Sans dissimuler son dépit, le maire de Marseille a récemment annoncé, devant une pinède fauve de Derain, le départ de ce tableau du musée Cantini. Il a été rendu aux héritiers de René Gimpel, mort en déportation en 1945, dont La Gazette a raconté l’histoire. Ce marchand, l’un des plus importants du temps, avait remporté ce paysage à Drouot, aux ventes Kahnweiler de 1921. L'œuvre (Pinède, Cassis, 1907) avait été achetée par la ville en 1987 auprès d’un entrepreneur marseillais, qui l’avait acquise en 1942. Considérant qu’elle provenait bien d’une vente forcée sous l’Occupation, la Justice en a ordonné la restitution. La municipalité a attendu encore quatre mois pour s’exécuter – non sans que la famille ne manifeste quelque impatience. Benoît Payan a salué une «décision juste», qui va «dans le sens de l’Histoire» en «réparant une terrible injustice». Engageant les musées à conduire un travail d’inventaire de leurs collections, il a souhaité qu’une salle du musée puisse porter le nom de René Gimpel, «en hommage» à la victime du nazisme qui s’était engagée dans la Résistance dans le midi de la France. Dans un élan inspiré, La Provence rêve d’y voir réapparaître le tableau – sans expliquer quel détour rendrait ce miracle possible. Le trouble était aussi perceptible chez l’édile, les regrets de voir partir «une icône des collections que près d’un million et demi de visiteurs ont pu admirer au musée Cantini». Il a ainsi tenu à formuler «le vœu que le tableau puisse rester un bien commun partagé», ajoutant même que «la ville de Marseille continuera à le suivre, en espérant qu’il demeure visible de tous». Curieux avertissement adressé à une famille qui n’en serait donc pas tout à fait pleinement propriétaire… Maire depuis un an, Benoît Payan a hérité de cette situation impossible, que les changements à l’hôtel de ville et les relations défectueuses avec le service des Musées de France n’ont pas arrangée. Mais enfin, le premier contact de la famille avec le musée a été pris il y a maintenant dix ans, sans obtenir la moindre réaction pendant des années.
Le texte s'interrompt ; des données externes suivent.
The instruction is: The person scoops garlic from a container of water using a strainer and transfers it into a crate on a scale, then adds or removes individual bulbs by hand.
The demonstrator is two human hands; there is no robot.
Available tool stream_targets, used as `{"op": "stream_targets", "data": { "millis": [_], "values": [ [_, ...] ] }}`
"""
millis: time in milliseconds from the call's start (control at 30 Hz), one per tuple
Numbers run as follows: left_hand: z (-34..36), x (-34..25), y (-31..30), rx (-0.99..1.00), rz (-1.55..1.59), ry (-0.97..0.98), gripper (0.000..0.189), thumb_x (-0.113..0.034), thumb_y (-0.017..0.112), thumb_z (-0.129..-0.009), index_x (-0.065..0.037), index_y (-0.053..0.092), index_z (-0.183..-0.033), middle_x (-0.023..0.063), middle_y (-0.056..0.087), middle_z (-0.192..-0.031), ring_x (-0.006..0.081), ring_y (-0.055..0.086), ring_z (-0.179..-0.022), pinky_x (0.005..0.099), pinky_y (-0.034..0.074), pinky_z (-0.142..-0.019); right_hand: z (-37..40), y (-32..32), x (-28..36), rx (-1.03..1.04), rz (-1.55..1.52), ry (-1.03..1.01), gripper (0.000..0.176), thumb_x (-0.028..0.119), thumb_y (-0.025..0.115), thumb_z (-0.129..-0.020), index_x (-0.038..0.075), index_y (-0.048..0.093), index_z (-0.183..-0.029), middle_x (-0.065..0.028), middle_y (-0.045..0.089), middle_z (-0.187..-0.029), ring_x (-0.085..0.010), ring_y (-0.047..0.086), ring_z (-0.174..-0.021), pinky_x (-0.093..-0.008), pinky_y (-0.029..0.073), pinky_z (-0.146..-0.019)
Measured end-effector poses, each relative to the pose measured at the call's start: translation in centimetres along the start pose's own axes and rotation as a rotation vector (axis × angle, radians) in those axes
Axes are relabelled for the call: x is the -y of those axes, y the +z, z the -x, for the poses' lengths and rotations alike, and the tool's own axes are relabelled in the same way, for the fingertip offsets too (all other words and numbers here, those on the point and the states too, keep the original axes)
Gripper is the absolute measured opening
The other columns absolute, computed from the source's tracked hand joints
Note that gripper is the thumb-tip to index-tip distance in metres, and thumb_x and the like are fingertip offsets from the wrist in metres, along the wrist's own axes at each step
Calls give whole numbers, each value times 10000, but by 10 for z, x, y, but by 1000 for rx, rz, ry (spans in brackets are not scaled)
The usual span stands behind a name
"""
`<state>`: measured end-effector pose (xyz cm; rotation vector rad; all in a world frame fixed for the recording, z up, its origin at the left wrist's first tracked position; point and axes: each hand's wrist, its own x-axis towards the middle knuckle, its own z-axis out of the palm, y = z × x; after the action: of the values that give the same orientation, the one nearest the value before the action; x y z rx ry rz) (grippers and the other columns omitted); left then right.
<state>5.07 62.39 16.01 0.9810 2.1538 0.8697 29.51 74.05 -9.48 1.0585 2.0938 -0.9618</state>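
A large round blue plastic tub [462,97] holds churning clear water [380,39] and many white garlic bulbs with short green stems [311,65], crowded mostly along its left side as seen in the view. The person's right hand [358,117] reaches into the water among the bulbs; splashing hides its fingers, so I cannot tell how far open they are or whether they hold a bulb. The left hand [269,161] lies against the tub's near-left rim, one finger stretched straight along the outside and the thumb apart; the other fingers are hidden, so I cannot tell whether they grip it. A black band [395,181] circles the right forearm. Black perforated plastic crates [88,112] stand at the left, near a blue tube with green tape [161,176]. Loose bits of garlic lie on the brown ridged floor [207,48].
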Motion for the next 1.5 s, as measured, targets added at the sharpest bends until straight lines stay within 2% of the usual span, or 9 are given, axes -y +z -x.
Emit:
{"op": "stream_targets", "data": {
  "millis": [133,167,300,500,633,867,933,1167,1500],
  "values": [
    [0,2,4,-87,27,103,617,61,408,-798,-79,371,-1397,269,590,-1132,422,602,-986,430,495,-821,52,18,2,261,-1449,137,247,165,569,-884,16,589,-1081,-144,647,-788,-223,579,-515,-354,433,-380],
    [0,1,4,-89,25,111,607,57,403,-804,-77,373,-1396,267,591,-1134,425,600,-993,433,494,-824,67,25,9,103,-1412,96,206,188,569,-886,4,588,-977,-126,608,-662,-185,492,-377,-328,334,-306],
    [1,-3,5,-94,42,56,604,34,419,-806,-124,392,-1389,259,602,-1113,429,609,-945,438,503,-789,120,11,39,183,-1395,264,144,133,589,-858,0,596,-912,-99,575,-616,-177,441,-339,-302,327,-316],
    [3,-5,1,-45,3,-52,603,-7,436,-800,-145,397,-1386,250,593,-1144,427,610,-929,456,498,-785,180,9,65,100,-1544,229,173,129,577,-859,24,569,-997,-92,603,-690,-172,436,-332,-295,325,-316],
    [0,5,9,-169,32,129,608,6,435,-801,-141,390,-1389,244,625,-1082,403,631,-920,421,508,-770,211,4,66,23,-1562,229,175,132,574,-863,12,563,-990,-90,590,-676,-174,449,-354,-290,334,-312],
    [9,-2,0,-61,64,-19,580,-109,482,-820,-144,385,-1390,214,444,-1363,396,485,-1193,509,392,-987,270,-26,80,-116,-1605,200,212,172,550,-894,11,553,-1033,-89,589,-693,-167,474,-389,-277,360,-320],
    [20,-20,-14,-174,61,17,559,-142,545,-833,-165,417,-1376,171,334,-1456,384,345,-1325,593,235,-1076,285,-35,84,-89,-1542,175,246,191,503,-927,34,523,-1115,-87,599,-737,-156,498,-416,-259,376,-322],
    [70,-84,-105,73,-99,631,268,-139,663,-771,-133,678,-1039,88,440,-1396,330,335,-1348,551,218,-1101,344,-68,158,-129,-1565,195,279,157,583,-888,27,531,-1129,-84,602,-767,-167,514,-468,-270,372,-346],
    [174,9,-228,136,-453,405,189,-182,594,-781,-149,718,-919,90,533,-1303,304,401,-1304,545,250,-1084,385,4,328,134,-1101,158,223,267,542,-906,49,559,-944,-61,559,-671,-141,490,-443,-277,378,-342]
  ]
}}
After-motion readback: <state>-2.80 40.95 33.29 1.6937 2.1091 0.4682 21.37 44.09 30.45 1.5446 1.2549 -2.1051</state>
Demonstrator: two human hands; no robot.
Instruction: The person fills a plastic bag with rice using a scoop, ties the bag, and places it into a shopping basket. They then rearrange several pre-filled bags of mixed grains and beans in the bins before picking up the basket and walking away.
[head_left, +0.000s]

La France a signé la déclaration de Washington préconisant des «solutions justes et équitables», mais elle préfère le conflit. 

Par la suite, la direction des Musées de France a multiplié les manœuvres dilatoires. Elle n’a produit aucune recherche de provenance, tandis que les héritiers accumulaient les éléments dans les archives. Ils se sont finalement résignés à la bataille judiciaire. Il faut se souvenir des arguments spécieux avancés lors des audiences, qui n’ont pas convaincu les conseillers de la cour. Le discours du maire pose une question lancinante : si la restitution paraît si «juste», qu’est-ce qui a empêché de la décider spontanément à l’époque ? Et si la ville avait tenu par-dessus tout à conserver cette «icône», que n’a-t-elle ouvert une discussion franche et honnête avec les Gimpel ? Car, entre-temps, ils ne se sont pas opposés à des arrangements avec des collectionneurs et des maisons de ventes – comme quoi, parfois, ceux-ci peuvent montrer davantage de responsabilité et d’éthique que l’administration de la Culture. Même s’ils sont restés rares, il s’est trouvé des cas, à Strasbourg ou au Centre Pompidou, où les musées ont pu s’accorder avec les ayants droit pour conserver les œuvres. Il y a vingt-deux ans, la conférence de Washington avait préconisé la recherche de «solutions justes et équitables», en matière de restitution. La France a signé cette déclaration de principe, mais elle préfère le conflit. Trop souvent, les victimes et leurs descendants sont accueillis avec un mélange de procrastination, d’hostilité et de mauvaise foi. Jamais la direction des Musées de France n’a seulement proposé de rencontrer les petits-enfants de René Gimpel pour ouvrir des recherches ensemble. Cet état d’esprit ne cessera pas tant que les musées resteront juges et parties, ce qui n’a rien d’un processus «équitable».